Posted by Melissa Baumgart
I reached into my purse to clear out loose change so I could empty it into the change jar that my oldest uses to take the bus to school every day, since she had yet again lost her Orca card (for non-Seattleites, bus pass). I gasped loud enough to startle my kids as I saw what I had pulled out. It was a small, round, metal pin that I had never seen before. I have no idea where it came from, but there it was in my purse....it had a heart on it and the word "Glow."
It was during my 60 day challenge in August/September that I first found my glow. It must have been a day in September, because I know it was toward the end of the 60 days, and I know it was a Thursday night class at 7pm with Gary. I was on my mat, in one of my usual spots in the middle rows on the right side of the room. It was a very focused class for me, no fidgeting and just staring at my own reflection in the mirror. There was very little darting around the room with my eyes. Laser beam focus.
Then it happened. As I looked at my reflection in the mirror, I saw a yellow glow all around my body.
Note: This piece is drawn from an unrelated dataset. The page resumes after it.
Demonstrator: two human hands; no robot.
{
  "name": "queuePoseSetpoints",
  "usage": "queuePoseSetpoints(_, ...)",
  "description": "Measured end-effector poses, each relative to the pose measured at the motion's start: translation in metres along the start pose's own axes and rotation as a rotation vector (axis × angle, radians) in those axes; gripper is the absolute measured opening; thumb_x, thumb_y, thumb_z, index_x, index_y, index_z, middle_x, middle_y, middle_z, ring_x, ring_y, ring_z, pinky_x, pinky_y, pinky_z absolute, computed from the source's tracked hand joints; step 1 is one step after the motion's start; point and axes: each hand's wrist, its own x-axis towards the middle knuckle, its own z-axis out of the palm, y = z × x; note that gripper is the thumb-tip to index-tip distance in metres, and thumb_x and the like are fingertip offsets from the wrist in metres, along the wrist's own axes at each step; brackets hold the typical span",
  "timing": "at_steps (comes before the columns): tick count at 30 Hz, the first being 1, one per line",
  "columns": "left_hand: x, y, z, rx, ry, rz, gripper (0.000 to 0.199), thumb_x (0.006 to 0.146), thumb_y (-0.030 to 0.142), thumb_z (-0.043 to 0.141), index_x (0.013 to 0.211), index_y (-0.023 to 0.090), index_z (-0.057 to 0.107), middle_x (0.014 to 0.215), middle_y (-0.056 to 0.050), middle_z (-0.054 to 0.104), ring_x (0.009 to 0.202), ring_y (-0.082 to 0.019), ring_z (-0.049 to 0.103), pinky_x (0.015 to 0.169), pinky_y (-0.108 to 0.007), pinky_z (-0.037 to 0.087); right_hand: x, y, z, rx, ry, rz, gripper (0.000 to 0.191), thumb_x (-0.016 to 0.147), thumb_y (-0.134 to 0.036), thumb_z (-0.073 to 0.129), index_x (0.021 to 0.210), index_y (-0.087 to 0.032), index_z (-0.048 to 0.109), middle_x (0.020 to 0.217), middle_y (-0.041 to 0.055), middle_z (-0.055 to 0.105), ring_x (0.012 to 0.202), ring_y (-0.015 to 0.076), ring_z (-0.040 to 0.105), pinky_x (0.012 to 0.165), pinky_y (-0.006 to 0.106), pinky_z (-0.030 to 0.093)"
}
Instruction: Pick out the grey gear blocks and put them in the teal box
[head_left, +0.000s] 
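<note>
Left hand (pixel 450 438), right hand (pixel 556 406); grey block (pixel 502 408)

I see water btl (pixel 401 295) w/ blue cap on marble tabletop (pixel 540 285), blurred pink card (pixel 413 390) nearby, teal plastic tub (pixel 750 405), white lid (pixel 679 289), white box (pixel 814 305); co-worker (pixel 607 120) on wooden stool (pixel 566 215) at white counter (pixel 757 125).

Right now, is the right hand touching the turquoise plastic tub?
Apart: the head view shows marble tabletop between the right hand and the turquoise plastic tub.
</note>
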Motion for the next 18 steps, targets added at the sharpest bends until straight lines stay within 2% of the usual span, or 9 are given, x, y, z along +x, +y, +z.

I thought maybe the heat was getting to me and I might be about to pass out...but, no, I remained standing and conscious. The glow was around me for the rest of the class. Each pose had its particular struggle, and that was OK, I realized the poses aren't meant to be without effort and sometimes pain. In between poses, I had the most peaceful savasanas I had ever experienced. The whole class, I kinda felt like I was floating.
After the 60 day challenge, when I dove back into junk food, wine and no yoga, Amy and I often joked about how I lost my glow. Then one day another friend reminded me that even when it's cloudy, the sun is still up there, behind the clouds. And that even if my mind felt cloudy and my heart felt heavy with rain about to stream down my cheeks, my glow was still inside of me.
Finding the glow pin reminded me that it's always been there, my glow is always with me. Even when life is a struggle and sometimes feels painful, maybe it's not all meant to be easy, and we just need to find savasanas along the way until the clouds once again part and you see your own glow.